> **PROBLEM REQUIREMENTS**:
Retype the material exactly, ending with the line containing "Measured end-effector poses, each".

> **DATA**:
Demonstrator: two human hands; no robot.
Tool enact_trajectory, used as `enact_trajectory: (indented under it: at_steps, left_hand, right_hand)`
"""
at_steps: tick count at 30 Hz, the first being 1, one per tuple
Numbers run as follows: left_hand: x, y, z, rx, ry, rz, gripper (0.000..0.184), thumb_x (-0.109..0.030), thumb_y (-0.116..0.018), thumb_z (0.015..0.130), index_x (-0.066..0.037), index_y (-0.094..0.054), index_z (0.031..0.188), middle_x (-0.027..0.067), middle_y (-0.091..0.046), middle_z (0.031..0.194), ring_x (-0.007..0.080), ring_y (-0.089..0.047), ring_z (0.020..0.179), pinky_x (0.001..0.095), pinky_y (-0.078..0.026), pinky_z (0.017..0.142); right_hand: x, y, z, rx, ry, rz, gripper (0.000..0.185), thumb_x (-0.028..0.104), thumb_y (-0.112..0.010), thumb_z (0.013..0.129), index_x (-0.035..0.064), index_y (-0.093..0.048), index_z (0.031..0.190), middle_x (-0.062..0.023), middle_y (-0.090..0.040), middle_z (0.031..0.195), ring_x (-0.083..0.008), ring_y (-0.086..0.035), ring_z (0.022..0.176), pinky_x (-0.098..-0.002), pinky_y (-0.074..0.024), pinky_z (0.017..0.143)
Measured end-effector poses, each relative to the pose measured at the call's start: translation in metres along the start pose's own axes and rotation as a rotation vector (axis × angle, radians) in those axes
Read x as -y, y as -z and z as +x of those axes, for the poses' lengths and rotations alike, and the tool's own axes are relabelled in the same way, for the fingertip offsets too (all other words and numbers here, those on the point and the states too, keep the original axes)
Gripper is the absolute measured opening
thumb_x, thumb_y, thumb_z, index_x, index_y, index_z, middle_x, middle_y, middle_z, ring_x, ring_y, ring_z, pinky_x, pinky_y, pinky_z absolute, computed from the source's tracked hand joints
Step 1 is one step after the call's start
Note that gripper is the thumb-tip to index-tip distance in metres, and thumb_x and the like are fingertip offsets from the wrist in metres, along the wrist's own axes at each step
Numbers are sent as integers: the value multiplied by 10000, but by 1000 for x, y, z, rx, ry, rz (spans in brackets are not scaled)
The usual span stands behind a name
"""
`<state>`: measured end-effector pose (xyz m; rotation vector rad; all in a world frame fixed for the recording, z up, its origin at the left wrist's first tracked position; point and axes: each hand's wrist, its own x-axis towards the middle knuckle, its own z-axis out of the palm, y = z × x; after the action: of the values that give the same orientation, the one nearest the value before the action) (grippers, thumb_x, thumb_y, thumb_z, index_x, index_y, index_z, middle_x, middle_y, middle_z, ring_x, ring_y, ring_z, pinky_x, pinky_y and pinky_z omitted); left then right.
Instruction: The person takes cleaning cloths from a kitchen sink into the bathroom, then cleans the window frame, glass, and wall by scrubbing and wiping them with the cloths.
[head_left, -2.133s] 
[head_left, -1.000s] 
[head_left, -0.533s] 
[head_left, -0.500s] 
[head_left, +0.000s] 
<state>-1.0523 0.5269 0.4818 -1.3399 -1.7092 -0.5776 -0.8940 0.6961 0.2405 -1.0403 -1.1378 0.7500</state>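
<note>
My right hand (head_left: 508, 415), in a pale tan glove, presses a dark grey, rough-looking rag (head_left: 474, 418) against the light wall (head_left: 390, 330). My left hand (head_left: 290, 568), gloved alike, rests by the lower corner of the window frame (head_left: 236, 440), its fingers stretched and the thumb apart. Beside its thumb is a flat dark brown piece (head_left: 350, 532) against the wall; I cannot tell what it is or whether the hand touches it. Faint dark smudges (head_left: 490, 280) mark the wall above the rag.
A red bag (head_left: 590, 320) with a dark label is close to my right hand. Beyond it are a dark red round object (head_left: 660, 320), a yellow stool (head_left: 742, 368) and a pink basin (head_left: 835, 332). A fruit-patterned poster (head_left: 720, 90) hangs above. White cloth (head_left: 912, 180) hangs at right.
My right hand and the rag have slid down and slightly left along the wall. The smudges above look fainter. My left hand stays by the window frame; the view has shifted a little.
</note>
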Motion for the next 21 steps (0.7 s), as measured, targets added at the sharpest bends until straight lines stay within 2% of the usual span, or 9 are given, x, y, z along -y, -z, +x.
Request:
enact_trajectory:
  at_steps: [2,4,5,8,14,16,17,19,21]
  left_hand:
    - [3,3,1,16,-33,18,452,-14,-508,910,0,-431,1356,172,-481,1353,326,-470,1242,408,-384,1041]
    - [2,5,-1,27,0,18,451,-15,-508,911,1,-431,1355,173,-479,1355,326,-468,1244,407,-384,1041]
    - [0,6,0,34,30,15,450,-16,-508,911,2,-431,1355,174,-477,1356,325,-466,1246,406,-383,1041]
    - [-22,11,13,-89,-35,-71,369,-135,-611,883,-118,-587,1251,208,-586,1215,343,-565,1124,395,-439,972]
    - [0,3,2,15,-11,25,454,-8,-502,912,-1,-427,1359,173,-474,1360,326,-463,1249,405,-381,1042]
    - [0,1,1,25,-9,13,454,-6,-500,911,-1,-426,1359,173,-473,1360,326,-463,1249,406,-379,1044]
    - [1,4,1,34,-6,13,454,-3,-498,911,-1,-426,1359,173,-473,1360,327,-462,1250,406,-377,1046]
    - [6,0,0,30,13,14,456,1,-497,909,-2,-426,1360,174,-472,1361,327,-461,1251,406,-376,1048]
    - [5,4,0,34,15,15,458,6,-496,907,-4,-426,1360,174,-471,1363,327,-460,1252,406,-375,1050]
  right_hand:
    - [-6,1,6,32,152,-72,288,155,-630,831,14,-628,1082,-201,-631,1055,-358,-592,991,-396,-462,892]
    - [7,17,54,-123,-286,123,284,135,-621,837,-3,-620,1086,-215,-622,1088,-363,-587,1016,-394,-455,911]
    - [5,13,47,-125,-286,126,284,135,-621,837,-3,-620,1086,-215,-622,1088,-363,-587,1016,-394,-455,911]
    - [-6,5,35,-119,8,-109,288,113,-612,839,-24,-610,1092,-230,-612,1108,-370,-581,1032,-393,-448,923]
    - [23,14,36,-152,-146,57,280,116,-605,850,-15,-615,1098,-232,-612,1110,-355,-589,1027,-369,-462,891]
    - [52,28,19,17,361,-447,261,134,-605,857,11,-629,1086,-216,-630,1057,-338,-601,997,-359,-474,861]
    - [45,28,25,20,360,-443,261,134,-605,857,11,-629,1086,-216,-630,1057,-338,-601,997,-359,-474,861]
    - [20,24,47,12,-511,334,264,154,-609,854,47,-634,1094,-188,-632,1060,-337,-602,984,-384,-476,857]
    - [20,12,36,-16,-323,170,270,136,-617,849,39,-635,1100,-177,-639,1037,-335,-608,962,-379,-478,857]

> **SOLUTION TO THE PROBLEM**:
Demonstrator: two human hands; no robot.
Tool enact_trajectory, used as `enact_trajectory: (indented under it: at_steps, left_hand, right_hand)`
"""
at_steps: tick count at 30 Hz, the first being 1, one per tuple
Numbers run as follows: left_hand: x, y, z, rx, ry, rz, gripper (0.000..0.184), thumb_x (-0.109..0.030), thumb_y (-0.116..0.018), thumb_z (0.015..0.130), index_x (-0.066..0.037), index_y (-0.094..0.054), index_z (0.031..0.188), middle_x (-0.027..0.067), middle_y (-0.091..0.046), middle_z (0.031..0.194), ring_x (-0.007..0.080), ring_y (-0.089..0.047), ring_z (0.020..0.179), pinky_x (0.001..0.095), pinky_y (-0.078..0.026), pinky_z (0.017..0.142); right_hand: x, y, z, rx, ry, rz, gripper (0.000..0.185), thumb_x (-0.028..0.104), thumb_y (-0.112..0.010), thumb_z (0.013..0.129), index_x (-0.035..0.064), index_y (-0.093..0.048), index_z (0.031..0.190), middle_x (-0.062..0.023), middle_y (-0.090..0.040), middle_z (0.031..0.195), ring_x (-0.083..0.008), ring_y (-0.086..0.035), ring_z (0.022..0.176), pinky_x (-0.098..-0.002), pinky_y (-0.074..0.024), pinky_z (0.017..0.143)
Measured end-effector poses, each relative to the pose measured at the call's start: translation in metres along the start pose's own axes and rotation as a rotation vector (axis × angle, radians) in those axes

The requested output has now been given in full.